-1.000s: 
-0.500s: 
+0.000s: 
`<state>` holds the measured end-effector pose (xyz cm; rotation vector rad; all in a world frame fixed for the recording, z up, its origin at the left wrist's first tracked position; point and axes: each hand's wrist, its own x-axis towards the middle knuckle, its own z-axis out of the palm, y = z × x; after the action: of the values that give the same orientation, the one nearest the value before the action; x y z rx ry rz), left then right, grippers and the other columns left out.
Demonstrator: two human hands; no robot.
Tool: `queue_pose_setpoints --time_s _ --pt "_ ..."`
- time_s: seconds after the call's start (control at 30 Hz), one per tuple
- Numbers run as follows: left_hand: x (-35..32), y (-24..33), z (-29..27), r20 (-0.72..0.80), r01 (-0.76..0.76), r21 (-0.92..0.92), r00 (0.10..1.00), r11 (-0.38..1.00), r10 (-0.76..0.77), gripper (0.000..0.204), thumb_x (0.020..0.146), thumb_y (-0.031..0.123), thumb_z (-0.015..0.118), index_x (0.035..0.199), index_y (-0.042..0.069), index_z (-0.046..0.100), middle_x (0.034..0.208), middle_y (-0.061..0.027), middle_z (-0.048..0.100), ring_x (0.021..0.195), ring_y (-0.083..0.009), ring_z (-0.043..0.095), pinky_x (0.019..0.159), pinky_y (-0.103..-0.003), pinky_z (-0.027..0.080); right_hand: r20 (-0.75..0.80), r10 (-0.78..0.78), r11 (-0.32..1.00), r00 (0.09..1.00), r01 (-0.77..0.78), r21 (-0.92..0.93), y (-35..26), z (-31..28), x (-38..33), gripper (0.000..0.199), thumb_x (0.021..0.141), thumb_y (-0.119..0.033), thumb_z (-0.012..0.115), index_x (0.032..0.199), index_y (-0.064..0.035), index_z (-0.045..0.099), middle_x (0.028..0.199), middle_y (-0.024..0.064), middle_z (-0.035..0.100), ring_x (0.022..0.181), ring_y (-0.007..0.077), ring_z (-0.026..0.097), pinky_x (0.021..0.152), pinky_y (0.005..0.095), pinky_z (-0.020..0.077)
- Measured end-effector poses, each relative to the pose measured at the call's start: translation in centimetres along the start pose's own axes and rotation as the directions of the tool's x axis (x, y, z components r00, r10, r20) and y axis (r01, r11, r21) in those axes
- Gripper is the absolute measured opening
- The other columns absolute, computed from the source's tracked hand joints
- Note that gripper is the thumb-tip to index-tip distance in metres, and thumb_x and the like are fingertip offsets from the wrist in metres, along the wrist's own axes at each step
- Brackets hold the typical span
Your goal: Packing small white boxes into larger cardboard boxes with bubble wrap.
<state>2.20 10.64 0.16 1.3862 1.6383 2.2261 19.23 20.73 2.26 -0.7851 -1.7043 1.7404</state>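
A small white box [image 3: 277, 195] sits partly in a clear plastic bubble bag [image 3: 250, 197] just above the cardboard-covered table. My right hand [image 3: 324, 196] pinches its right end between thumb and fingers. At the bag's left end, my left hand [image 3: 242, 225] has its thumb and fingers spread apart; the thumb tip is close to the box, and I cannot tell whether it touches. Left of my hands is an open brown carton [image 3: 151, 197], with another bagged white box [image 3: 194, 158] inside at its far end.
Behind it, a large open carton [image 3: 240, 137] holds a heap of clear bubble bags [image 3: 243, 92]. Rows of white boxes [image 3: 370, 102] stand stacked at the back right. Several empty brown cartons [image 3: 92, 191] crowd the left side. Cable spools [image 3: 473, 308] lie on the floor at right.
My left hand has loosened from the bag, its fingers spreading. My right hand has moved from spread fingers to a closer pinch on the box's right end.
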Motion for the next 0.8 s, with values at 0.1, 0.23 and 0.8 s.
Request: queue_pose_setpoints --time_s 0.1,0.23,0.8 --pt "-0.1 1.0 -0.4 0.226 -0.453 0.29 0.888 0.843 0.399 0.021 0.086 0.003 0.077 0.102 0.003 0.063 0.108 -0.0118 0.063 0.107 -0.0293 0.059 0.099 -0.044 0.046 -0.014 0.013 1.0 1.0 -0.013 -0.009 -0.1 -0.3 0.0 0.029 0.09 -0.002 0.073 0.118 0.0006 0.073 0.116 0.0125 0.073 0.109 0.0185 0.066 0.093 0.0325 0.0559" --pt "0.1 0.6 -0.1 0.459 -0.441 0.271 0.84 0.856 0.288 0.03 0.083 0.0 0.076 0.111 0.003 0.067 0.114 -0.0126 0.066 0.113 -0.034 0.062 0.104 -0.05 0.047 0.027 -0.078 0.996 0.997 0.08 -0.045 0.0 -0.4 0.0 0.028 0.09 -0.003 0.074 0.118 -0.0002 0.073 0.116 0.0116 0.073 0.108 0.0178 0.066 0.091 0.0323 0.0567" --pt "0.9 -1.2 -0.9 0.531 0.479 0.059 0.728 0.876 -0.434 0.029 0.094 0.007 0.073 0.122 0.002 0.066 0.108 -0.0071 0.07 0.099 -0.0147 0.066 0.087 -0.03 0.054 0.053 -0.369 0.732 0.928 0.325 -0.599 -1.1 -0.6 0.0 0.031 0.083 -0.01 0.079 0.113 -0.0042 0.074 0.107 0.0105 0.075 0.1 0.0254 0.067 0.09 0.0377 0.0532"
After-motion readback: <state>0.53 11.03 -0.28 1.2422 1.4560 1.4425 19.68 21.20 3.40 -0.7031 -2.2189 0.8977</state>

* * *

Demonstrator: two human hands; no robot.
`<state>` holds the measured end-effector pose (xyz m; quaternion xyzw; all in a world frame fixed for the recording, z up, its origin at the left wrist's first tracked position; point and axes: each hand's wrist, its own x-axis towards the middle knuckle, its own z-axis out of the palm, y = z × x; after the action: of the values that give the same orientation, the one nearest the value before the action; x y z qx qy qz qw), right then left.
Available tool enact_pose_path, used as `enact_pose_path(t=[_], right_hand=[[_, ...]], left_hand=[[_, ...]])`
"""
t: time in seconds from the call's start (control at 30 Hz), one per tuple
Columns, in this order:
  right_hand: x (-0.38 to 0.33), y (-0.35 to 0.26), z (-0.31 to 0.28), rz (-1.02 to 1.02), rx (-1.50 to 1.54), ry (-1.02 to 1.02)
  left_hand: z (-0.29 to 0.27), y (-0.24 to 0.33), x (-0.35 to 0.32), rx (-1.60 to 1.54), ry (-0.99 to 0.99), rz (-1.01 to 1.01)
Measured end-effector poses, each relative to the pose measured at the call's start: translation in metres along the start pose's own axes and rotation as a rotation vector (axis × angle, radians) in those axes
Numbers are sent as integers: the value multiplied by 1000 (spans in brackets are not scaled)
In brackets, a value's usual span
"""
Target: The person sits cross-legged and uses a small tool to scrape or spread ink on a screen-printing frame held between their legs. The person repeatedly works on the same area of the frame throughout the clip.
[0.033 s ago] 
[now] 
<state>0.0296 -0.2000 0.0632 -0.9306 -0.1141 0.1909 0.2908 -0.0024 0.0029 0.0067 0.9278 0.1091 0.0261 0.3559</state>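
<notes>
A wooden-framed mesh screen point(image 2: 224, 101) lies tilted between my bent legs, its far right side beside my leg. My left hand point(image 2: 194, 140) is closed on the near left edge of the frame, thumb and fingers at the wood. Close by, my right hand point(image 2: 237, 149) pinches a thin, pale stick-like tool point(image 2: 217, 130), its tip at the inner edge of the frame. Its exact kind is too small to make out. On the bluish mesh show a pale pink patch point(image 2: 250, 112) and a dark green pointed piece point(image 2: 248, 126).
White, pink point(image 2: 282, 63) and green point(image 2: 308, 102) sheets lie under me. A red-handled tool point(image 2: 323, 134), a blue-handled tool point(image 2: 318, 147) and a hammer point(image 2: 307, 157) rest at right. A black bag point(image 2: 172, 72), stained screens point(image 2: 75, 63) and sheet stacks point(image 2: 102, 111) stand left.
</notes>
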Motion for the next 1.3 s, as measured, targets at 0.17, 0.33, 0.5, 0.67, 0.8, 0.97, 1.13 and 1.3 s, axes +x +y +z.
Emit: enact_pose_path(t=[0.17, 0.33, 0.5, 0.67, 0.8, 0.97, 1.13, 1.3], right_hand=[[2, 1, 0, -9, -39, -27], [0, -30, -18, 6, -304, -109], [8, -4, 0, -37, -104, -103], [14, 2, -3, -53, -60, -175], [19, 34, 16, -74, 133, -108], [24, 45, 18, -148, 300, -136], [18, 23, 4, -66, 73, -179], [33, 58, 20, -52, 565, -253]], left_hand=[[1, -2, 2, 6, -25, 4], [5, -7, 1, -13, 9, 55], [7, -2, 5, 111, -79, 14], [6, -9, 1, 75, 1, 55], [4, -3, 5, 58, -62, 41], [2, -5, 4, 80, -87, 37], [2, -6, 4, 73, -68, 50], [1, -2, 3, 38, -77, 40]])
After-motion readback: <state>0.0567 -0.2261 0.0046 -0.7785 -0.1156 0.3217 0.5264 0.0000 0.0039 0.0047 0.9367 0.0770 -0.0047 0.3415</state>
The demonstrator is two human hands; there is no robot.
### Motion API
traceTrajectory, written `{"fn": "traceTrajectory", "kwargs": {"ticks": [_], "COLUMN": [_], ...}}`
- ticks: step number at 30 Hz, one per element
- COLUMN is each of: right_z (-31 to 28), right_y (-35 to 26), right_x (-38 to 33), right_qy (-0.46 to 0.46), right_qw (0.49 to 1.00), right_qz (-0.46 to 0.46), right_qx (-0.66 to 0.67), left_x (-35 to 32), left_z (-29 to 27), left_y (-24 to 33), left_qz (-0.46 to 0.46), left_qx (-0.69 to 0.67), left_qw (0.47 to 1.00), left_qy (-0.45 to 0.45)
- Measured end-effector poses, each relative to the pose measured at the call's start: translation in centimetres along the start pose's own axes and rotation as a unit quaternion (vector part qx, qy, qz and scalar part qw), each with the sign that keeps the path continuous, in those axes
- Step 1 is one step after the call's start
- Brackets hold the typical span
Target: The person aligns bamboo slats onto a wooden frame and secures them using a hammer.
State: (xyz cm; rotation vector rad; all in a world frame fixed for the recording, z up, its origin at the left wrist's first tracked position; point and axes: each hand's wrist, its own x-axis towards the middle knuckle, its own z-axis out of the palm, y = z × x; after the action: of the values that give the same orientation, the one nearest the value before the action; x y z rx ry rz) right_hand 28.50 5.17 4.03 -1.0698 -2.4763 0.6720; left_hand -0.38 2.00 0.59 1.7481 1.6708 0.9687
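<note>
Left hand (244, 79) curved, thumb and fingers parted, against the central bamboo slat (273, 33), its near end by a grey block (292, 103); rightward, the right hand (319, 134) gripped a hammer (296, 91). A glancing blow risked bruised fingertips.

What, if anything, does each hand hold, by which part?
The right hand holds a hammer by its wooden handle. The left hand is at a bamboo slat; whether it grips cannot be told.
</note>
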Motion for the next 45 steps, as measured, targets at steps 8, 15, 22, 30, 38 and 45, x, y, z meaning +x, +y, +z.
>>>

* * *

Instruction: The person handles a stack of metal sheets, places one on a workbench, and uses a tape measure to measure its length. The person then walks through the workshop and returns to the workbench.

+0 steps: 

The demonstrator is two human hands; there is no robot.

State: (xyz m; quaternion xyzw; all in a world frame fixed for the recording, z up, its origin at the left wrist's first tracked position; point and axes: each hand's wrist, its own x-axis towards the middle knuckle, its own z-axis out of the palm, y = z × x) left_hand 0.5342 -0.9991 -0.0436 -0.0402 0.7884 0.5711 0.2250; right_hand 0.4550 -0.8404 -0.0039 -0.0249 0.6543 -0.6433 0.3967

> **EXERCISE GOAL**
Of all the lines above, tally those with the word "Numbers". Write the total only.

> **REPLY**
2